Let's check data features corrolletion:

f, ax = plt.subplots(figsize=(18,18))
sns.heatmap(x.corr(), annot=True, linewidths=0.5, fmt='.1f', ax=ax)

Training model

There are several algorithm that are good for binary classification. We will test with 5 algorithm and check out which one is the best one: Classification and Regression Trees (CART), Linear Support Vector Machines (SVM), Gaussian Naive Bayes (NB) and k-Nearest Neighbors (KNN) and RandomForestClassifier(RF).
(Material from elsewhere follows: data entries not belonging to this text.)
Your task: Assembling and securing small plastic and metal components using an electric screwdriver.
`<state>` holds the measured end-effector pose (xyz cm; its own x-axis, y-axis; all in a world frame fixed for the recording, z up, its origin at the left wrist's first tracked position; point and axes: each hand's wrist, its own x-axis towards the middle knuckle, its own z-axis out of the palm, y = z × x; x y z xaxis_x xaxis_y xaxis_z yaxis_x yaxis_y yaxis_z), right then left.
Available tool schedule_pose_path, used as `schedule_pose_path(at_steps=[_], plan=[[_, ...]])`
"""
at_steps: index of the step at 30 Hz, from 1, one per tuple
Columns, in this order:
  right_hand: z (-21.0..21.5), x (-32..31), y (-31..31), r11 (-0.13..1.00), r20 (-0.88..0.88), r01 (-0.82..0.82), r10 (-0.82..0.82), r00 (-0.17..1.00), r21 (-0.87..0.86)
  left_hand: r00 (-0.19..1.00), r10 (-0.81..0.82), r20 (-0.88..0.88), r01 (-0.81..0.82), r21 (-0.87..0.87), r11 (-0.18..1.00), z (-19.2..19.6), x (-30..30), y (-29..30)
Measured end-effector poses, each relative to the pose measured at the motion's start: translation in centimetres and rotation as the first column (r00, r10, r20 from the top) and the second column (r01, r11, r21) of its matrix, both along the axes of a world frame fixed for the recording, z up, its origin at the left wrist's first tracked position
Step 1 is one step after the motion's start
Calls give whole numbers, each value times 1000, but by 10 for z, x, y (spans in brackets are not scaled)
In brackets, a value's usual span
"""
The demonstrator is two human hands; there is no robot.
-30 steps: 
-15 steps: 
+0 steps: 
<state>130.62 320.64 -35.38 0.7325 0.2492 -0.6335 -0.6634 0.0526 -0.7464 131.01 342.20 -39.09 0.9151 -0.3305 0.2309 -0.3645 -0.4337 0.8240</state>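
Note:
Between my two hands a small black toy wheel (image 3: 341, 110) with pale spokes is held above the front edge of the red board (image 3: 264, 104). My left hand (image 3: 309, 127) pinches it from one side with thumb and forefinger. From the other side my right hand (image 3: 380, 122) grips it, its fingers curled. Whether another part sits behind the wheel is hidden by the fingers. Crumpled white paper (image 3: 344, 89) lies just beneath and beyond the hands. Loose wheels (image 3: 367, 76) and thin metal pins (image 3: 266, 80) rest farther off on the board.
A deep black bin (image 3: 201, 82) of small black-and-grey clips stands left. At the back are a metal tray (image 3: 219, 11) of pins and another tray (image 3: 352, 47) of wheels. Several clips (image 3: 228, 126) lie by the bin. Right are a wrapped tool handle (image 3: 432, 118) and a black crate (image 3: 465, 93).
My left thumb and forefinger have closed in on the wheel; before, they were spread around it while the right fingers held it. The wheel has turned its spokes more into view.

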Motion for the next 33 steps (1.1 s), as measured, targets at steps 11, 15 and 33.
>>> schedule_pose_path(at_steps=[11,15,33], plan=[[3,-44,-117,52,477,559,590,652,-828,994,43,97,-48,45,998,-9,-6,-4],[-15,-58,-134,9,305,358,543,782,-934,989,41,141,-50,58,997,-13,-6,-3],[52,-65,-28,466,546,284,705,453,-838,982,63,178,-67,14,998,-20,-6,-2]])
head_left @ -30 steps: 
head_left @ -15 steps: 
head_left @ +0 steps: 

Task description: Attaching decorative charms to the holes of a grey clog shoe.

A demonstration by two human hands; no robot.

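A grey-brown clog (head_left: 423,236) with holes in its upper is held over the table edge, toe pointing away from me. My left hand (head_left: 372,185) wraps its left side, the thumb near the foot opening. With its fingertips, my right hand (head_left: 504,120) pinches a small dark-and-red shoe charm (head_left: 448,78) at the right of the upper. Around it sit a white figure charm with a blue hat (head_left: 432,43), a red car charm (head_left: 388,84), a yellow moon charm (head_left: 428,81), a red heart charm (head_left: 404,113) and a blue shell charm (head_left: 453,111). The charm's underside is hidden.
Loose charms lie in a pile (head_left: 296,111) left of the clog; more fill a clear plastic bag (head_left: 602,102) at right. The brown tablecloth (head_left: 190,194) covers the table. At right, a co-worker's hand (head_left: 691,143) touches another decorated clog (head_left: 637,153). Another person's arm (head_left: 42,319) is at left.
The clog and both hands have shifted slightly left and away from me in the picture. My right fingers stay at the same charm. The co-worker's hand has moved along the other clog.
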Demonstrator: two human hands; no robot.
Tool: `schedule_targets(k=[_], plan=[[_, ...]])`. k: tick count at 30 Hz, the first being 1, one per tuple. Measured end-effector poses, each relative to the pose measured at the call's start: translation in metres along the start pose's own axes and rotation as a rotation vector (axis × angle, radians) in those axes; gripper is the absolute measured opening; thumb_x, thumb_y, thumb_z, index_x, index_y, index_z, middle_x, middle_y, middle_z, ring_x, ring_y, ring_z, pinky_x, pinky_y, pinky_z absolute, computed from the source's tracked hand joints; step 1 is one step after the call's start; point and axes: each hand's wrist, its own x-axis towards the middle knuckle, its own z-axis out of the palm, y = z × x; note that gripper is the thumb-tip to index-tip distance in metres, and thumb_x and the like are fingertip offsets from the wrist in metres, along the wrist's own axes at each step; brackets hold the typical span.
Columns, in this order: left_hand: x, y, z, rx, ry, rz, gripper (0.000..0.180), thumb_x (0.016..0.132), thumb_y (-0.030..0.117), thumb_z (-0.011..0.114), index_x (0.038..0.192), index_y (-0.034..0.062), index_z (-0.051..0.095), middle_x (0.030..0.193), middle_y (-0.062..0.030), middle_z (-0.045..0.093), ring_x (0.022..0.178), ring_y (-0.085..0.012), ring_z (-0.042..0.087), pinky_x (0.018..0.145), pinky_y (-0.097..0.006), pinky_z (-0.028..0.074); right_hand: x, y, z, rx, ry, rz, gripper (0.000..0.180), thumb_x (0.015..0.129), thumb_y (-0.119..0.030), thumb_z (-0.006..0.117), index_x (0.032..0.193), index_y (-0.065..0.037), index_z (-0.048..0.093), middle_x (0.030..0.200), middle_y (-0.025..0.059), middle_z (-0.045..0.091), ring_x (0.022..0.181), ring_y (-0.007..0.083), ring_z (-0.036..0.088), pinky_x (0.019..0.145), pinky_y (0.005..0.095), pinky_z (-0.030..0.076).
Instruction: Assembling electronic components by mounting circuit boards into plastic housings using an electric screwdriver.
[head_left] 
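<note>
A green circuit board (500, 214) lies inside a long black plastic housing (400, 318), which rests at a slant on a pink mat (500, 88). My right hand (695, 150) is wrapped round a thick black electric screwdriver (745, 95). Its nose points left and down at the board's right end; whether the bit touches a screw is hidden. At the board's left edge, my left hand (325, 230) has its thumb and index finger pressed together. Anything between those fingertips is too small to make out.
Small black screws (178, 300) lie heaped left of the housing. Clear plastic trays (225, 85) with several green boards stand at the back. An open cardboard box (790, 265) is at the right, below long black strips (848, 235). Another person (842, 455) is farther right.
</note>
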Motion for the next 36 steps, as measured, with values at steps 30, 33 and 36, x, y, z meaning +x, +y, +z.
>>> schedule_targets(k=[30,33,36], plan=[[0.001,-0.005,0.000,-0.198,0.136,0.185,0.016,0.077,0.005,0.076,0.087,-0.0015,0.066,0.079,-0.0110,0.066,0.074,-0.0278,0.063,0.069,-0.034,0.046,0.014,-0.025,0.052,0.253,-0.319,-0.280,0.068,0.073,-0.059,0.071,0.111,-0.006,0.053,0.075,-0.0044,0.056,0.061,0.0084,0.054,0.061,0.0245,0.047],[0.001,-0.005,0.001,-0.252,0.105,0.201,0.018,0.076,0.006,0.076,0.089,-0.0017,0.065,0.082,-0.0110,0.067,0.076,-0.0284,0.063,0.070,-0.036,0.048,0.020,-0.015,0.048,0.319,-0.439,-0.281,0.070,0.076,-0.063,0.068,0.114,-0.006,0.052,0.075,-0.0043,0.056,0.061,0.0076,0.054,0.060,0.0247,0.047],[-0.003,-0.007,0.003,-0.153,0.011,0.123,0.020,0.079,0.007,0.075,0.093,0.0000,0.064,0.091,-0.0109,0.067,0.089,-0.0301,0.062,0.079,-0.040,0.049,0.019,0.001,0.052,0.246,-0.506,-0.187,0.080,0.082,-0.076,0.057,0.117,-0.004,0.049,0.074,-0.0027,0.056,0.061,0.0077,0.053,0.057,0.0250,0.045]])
from sklearn.model_selection import KFold, cross_val_score
from sklearn.tree import DecisionTreeClassifier
from sklearn.neighbors import KNeighborsClassifier
from sklearn.naive_bayes import GaussianNB
from sklearn.svm import SVC, LinearSVC


models = []
models.append(('CART', DecisionTreeClassifier()))
models.append(('SVM', SVC()))
models.append(('NB', GaussianNB()))
models.append(('KNN', KNeighborsClassifier()))
models.append(('LinearSVC', LinearSVC()))

num_folds = 10
results = []
names = []
kfold = KFold(n_splits=num_folds, random_state=123)
for name, model in models:
   start = time.time()
   cv_results = cross_val_score(model, x_train, y_train, cv=kfold, scoring='accuracy')
   end = time.time()
   results.append(cv_results)
   names.append(name)
   print("%s: %f (%f) (run time: %f)" % (name, cv_results.mean(), cv_results.std(), end-start))

#Output
CART: 0.919551 (0.024681) (run time: 0.069104)
SVM: 0.625769 (0.074918) (run time: 0.569782)
NB: 0.921987 (0.034719) (run time: 0.039054)
KNN: 0.901859 (0.044437) (run time: 0.046674)
RF: 0.934679 (0.032022) (run time: 0.326259)

Let's make a graph of the performance

fig = plt.figure()
fig.suptitle('Performance Comparision')
ax= fig.add_subplot(111)
plt.boxplot(results)
ax.set_xticklabels(names)
plt.show()

We find that the svm performance is not so good. This may be due to data not scaled yet. Let's scale before training check the performance again.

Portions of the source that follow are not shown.